In the material below, find the line with "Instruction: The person" and the line with "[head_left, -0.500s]", then output those two lines and every line between them, exactly.
################
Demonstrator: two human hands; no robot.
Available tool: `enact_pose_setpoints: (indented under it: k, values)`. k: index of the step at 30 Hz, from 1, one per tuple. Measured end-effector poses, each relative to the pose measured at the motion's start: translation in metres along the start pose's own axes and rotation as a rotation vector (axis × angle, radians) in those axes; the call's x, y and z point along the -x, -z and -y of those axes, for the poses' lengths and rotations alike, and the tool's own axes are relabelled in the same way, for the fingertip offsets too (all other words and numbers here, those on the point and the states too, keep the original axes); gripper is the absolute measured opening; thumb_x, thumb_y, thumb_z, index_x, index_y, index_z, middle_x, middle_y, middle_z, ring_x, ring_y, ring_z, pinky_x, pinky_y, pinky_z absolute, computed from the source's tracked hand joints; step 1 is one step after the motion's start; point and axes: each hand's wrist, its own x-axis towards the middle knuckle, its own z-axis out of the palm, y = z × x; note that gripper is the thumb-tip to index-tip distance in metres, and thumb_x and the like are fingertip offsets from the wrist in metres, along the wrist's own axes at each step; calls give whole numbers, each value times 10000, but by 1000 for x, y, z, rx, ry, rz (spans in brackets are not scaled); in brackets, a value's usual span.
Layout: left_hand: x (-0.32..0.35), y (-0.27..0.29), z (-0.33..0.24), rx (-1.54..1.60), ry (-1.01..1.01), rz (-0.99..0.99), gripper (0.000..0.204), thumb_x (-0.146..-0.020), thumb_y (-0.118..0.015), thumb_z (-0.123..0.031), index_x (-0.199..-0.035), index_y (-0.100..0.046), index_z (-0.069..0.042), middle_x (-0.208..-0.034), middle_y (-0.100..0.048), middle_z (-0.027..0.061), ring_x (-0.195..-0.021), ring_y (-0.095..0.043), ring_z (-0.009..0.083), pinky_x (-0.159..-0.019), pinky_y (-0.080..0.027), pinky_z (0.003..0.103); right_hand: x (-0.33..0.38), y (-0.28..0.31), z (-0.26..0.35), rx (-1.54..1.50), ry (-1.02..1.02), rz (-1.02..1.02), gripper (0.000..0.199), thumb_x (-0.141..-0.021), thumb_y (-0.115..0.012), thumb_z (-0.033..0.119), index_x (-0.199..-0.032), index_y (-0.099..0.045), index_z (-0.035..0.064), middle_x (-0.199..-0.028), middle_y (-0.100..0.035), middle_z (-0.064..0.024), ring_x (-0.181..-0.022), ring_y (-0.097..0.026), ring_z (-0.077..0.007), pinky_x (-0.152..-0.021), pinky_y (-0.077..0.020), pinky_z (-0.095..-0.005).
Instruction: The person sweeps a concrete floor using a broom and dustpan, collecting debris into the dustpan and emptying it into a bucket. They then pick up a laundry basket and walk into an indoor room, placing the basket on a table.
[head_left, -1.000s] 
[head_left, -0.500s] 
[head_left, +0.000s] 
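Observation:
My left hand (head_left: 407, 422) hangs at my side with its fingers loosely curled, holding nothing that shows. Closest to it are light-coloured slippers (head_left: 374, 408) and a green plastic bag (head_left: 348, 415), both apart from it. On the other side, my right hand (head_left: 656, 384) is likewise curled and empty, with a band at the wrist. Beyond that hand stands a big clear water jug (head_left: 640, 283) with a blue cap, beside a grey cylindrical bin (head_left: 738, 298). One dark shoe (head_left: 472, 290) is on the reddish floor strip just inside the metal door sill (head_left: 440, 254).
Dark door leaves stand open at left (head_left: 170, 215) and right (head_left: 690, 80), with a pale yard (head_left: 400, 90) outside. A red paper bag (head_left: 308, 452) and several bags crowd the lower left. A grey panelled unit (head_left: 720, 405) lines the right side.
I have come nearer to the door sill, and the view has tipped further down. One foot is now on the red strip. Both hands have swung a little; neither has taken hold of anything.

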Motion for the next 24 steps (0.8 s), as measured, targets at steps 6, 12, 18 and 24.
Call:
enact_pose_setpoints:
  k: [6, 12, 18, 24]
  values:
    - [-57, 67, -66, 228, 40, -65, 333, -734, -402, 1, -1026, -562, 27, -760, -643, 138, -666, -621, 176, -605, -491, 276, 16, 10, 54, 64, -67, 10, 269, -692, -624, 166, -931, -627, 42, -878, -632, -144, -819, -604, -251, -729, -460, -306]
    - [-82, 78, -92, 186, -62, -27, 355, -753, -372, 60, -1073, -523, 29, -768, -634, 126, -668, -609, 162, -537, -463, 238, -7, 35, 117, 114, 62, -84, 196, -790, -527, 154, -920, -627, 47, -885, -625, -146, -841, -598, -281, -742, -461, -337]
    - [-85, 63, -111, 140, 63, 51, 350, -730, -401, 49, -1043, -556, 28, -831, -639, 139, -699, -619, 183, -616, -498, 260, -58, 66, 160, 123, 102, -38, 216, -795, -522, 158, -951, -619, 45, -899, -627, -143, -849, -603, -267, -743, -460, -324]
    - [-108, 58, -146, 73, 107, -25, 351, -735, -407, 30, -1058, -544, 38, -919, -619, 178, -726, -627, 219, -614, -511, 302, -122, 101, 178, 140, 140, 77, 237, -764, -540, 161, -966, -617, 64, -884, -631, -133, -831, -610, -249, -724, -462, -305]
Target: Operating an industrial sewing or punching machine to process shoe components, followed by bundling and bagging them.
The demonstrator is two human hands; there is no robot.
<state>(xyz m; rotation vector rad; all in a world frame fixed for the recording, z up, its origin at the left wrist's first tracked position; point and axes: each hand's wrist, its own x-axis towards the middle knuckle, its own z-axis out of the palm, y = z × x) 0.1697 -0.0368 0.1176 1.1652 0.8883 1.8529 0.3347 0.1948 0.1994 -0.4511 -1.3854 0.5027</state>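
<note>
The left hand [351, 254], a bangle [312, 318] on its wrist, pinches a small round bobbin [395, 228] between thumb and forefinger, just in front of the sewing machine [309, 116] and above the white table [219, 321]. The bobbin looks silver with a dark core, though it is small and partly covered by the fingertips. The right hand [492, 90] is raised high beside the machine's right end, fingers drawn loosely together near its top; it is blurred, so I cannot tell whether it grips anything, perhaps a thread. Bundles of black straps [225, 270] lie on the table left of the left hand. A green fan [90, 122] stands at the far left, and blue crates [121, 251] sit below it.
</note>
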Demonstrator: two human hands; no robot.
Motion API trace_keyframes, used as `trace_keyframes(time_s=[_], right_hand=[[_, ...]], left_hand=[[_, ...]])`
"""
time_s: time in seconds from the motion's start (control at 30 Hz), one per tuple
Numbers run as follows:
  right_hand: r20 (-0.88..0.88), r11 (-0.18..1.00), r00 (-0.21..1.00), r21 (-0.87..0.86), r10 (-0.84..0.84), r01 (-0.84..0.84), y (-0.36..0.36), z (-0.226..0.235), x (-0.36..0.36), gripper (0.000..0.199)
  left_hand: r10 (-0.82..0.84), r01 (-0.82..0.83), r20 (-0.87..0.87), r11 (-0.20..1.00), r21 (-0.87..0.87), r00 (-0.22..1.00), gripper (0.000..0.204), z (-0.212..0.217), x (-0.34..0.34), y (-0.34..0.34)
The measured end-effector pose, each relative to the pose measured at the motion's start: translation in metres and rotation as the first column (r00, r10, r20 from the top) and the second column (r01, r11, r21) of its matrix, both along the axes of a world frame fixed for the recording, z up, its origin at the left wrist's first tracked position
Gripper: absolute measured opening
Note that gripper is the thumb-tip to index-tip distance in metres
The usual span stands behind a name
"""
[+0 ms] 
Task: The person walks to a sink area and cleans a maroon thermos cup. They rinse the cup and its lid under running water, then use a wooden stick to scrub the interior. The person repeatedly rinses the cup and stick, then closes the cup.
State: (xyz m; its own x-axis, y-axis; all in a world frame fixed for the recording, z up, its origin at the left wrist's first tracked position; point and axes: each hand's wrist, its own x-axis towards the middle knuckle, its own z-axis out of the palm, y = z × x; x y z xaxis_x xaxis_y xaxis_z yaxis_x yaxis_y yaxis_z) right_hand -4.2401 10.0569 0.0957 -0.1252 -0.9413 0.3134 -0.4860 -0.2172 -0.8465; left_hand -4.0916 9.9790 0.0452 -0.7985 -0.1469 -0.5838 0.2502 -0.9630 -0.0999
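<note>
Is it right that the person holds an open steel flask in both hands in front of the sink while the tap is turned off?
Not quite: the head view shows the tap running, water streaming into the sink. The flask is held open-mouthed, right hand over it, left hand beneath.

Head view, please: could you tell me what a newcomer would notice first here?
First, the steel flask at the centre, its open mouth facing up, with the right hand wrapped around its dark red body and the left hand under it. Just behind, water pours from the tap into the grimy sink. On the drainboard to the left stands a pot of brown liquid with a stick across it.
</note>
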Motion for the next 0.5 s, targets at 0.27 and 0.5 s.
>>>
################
### [Solution]
Instruction: The person sweeps a concrete floor using a broom and dustpan, collecting debris into the dustpan and emptying it into a bucket. They then pick up a laundry basket and walk into an indoor room, placing the basket on a table.
[head_left, -1.000s] 
[head_left, -0.500s] 

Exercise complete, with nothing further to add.